JB: What’s a common mistake that these late stage growth companies make in the process of trying to attract additional capital?

EM: Well I think a lot, there’s mistakes that the companies make and there’s mistakes that investors make when they try to select those companies. We’ll talk a little about both if we could. The companies themselves often times get into what I call a process of “di-worsification.” They might have a really nice business model here and they they get a wild idea. In the case of Lyft and Uber, their idea of ‘let’s own scooter companies, lets buy the bike companies to buy that last mile of connectivity.’ Those companies in those industries, the scooter business, the bike business, while they’ve been around for a while, they’re not commercially viable.
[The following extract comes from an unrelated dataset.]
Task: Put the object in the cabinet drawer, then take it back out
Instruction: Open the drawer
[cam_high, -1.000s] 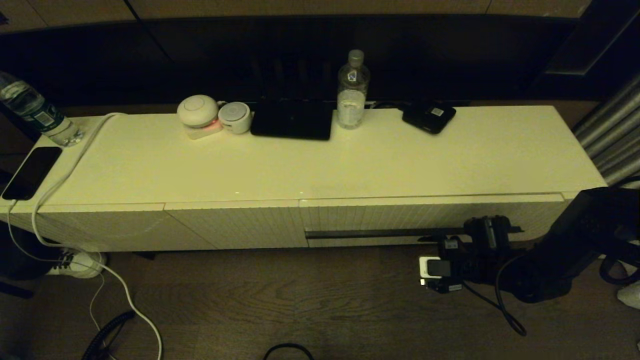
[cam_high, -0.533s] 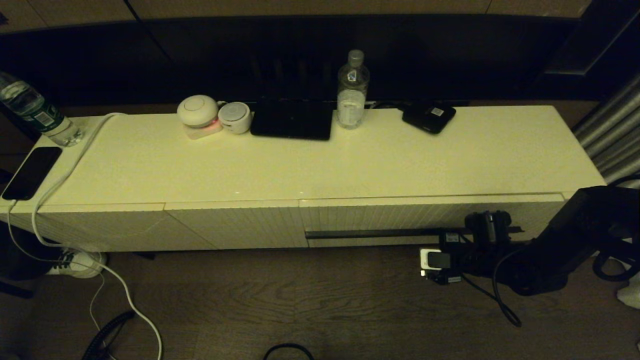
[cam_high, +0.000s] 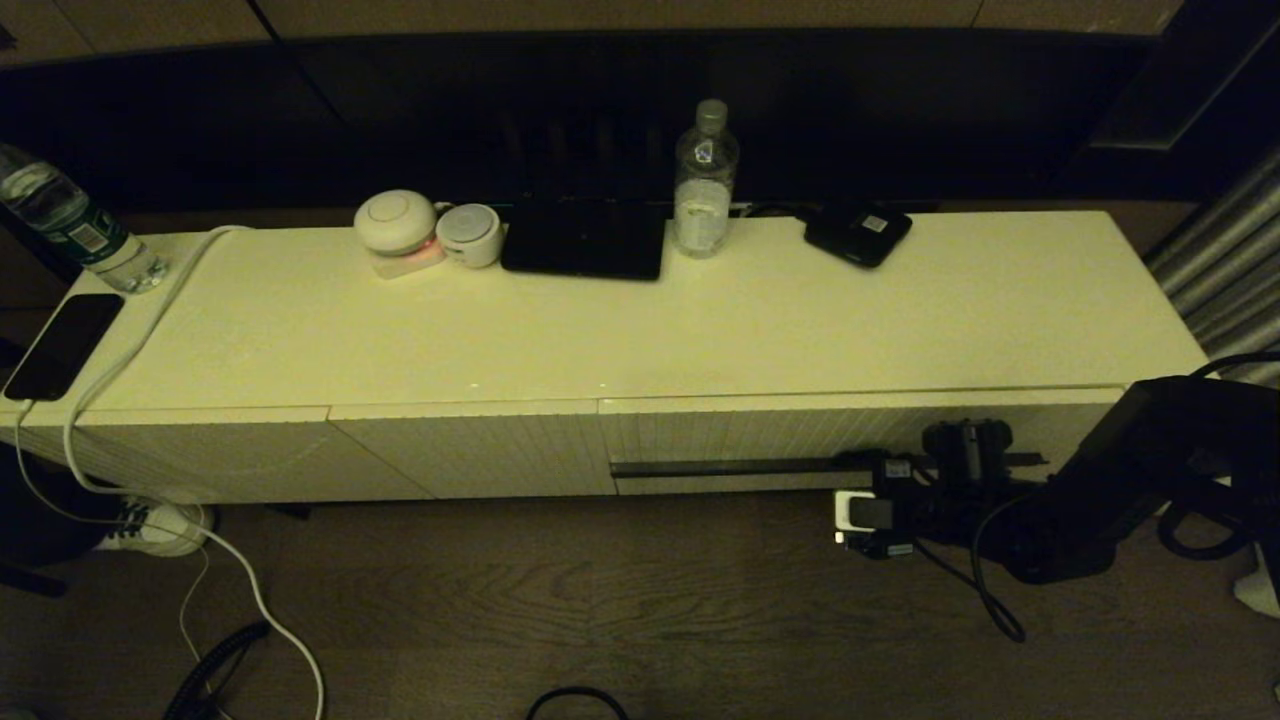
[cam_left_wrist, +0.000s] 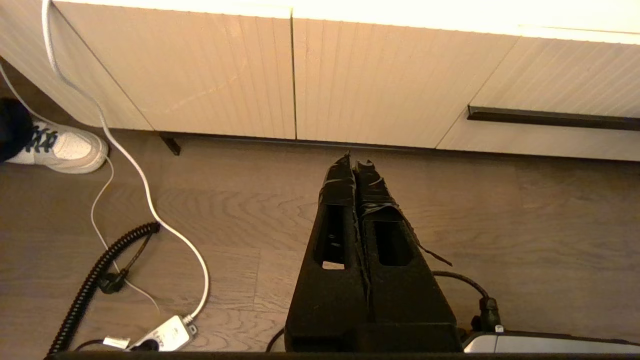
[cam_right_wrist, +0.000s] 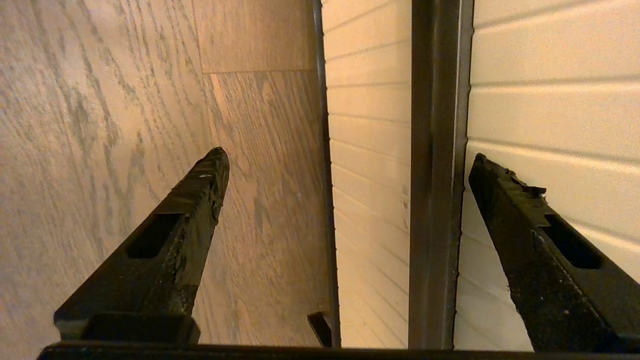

They’re far earlier in their genesis than the ride sharing business which could be traced back to taxis and chariots back in the Roman days for that matter. Ride sharing has been going on for a long time, just like AirBnB’s lodging model. Having people sleep on your couch or share a guest bedroom has been around for thousands and thousands of years. What’s changed in the ride sharing businesses Lyft and to a lesser extent Uber have figured out ways to use GPS and other technology to make it much easier for you and I to get a taxi or a ride from here to there and much more affordable. We think that the principles of those ideas are really important. I think getting excited about those kinds of spaces is really important. I think for a lot of reasons, we avoid the problem issues because of those kinds of disciplines we bring to the process.

JB: You’ve probably reviewed thousands of pitches. What are the ones that stand out to you? What impresses you?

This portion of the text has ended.